• The task:
Check every line below for the word "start" and copy each one that has it.

• Data shown:
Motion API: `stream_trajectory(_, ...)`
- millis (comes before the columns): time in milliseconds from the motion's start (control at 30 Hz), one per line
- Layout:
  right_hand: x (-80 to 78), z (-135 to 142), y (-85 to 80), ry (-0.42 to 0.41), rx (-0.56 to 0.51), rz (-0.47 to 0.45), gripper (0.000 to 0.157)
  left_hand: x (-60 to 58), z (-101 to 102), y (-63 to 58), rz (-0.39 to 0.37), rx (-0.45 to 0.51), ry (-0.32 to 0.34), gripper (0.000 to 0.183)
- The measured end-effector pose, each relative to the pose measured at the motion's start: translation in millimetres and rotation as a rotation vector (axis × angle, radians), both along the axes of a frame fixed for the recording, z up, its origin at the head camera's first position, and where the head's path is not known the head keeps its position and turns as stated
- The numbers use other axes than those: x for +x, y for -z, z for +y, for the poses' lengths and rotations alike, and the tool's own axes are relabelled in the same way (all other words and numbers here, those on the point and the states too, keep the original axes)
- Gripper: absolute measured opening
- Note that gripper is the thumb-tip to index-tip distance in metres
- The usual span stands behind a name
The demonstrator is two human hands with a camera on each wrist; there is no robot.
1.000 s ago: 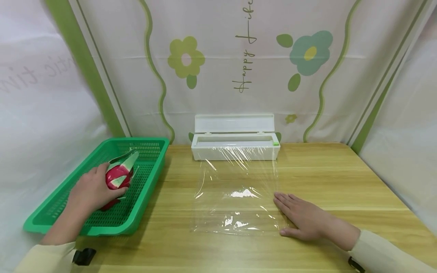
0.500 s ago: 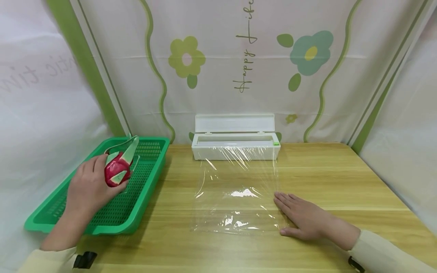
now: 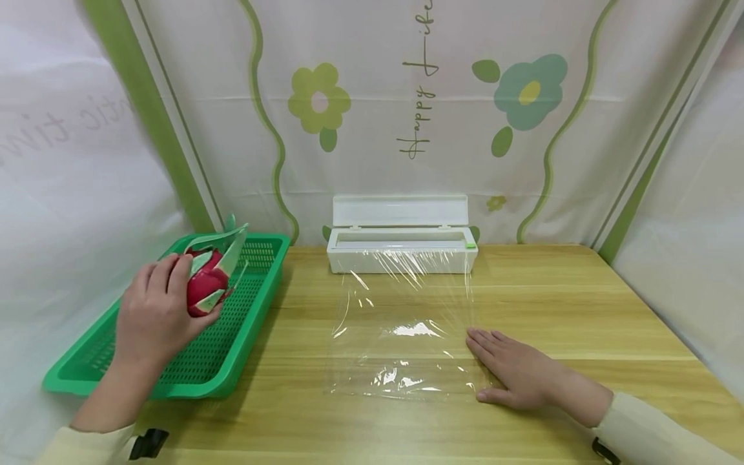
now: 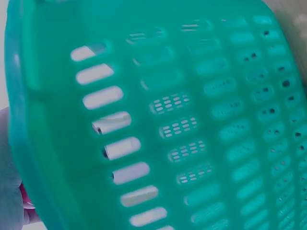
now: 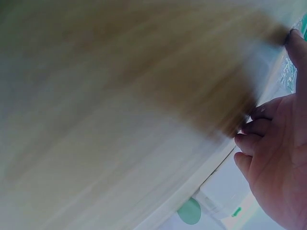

• Solved problem:
- millis (comes before the columns): time in milliseconds from the motion's start (control at 30 Hz), one per line
- The measured end-effector pose, each relative to the pose measured at the motion's start: translation in millimetres and rotation as a rotation vector (axis × angle, radians), both along the axes of a frame fixed for the recording, z up, its origin at the head camera's first position, and where the head's path is not known the head keeps its position and turns as stated

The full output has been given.